Recorded information
┄┄┄┄┄┄┄┄┄┄

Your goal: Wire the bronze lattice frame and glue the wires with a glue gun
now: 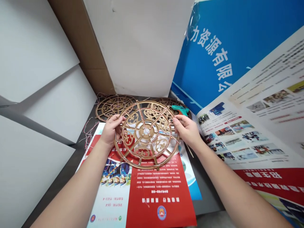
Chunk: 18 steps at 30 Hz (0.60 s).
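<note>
A round gold openwork frame [155,160], with scroll-shaped pieces and spokes inside its rings, is held up above the printed sheets. Pinkish wire runs along its rings and some spokes. My left hand [112,129] grips its left rim, thumb on top and fingers partly hidden behind it. On the right rim, my right hand [186,128] closes in the same way, thumb over the edge. Behind it lie another round openwork frame [104,109] at the back left and a further one at the back right, partly covered. A teal glue gun [180,110] rests just beyond my right hand.
Red and white printed sheets [161,190] cover part of the dark table [209,177]. Loose thin wires [88,136] lie at the left. White boards [142,41] stand behind and to the left. A blue panel [249,38] and a large printed poster [256,126] rise on the right.
</note>
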Each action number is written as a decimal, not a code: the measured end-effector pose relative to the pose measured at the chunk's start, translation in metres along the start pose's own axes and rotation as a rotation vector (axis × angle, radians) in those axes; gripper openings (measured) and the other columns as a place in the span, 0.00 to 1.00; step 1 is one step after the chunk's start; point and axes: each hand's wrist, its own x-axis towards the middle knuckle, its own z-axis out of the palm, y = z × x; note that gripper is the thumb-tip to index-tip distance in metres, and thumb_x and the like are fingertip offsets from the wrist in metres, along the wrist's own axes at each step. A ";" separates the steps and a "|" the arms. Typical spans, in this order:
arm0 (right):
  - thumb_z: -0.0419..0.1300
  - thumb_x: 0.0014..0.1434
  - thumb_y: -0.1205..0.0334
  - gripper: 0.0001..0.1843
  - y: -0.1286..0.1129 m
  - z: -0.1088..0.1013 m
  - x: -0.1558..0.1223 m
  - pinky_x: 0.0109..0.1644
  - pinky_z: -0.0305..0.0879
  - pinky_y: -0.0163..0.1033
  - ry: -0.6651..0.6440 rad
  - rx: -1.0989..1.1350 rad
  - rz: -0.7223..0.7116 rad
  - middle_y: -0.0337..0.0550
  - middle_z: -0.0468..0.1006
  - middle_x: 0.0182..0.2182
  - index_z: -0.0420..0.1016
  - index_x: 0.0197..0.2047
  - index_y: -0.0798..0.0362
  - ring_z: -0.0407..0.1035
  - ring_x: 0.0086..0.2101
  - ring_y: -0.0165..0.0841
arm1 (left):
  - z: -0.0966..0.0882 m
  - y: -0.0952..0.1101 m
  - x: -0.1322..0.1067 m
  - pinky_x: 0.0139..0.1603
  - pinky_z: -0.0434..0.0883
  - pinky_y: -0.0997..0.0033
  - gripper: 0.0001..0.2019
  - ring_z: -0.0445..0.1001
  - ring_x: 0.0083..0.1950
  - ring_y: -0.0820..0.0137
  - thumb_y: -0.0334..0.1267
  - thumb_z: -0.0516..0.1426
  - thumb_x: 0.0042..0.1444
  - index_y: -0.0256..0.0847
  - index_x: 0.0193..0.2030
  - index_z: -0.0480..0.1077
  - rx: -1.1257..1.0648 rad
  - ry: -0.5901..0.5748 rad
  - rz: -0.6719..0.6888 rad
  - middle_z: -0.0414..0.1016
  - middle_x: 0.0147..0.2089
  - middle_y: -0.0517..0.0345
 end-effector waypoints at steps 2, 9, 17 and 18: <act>0.60 0.63 0.38 0.24 0.000 0.001 0.000 0.26 0.56 0.36 -0.005 0.001 0.007 0.35 0.71 0.21 0.72 0.47 0.50 0.62 0.21 0.29 | 0.000 0.000 -0.001 0.18 0.69 0.75 0.22 0.71 0.22 0.74 0.47 0.64 0.49 0.39 0.44 0.63 0.001 -0.002 -0.007 0.70 0.30 0.63; 0.60 0.64 0.39 0.22 -0.001 0.004 -0.003 0.26 0.55 0.36 0.006 -0.007 -0.015 0.35 0.71 0.21 0.72 0.46 0.50 0.61 0.21 0.29 | 0.000 -0.002 -0.002 0.19 0.69 0.76 0.20 0.70 0.23 0.76 0.47 0.64 0.50 0.39 0.44 0.63 0.000 -0.005 0.011 0.69 0.30 0.64; 0.54 0.67 0.41 0.22 0.001 -0.020 0.010 0.42 0.64 0.41 0.275 -0.536 -0.058 0.42 0.81 0.33 0.80 0.44 0.49 0.73 0.35 0.37 | -0.002 -0.001 0.000 0.21 0.69 0.77 0.22 0.67 0.23 0.80 0.49 0.64 0.48 0.39 0.42 0.63 0.066 -0.028 0.017 0.66 0.30 0.65; 0.54 0.67 0.43 0.20 0.003 -0.025 0.013 0.43 0.64 0.42 0.328 -0.643 -0.012 0.44 0.82 0.35 0.80 0.45 0.48 0.74 0.38 0.40 | -0.002 -0.001 0.000 0.21 0.68 0.78 0.22 0.66 0.22 0.80 0.49 0.63 0.48 0.39 0.42 0.63 0.083 -0.027 0.013 0.66 0.30 0.65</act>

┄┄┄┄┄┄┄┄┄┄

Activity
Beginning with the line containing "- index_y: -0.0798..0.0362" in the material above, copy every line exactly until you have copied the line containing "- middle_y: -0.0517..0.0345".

Exercise response
  - index_y: -0.0798..0.0362
  - ring_z: -0.0407..0.1035
  - ring_x: 0.0086..0.2101
  - ring_y: -0.0165..0.0841
arm1 (left):
  - z: -0.0966..0.0882 m
  - y: -0.0952..0.1101 m
  - x: -0.1322..0.1067 m
  - pinky_x: 0.0139..0.1603
  - pinky_z: -0.0434..0.0883
  - pinky_y: -0.0997..0.0033
  - gripper: 0.0001..0.2019
  - ring_z: -0.0445..0.1001
  - ring_x: 0.0083..0.1950
  - ring_y: -0.0820..0.0137
  - thumb_y: -0.0334..0.1267
  - thumb_z: -0.0516..0.1426
  - thumb_x: 0.0042..0.1444
  - index_y: -0.0256..0.0847
  - index_x: 0.0193..0.2030
  - index_z: -0.0480..0.1077
  - rx: -1.1257..1.0648 rad
  - ry: -0.5901..0.5748 rad
  - rz: -0.6719..0.6888 rad
  - middle_z: -0.0414..0.1016
  - middle_x: 0.0147..0.2089
  - middle_y: -0.0517..0.0345

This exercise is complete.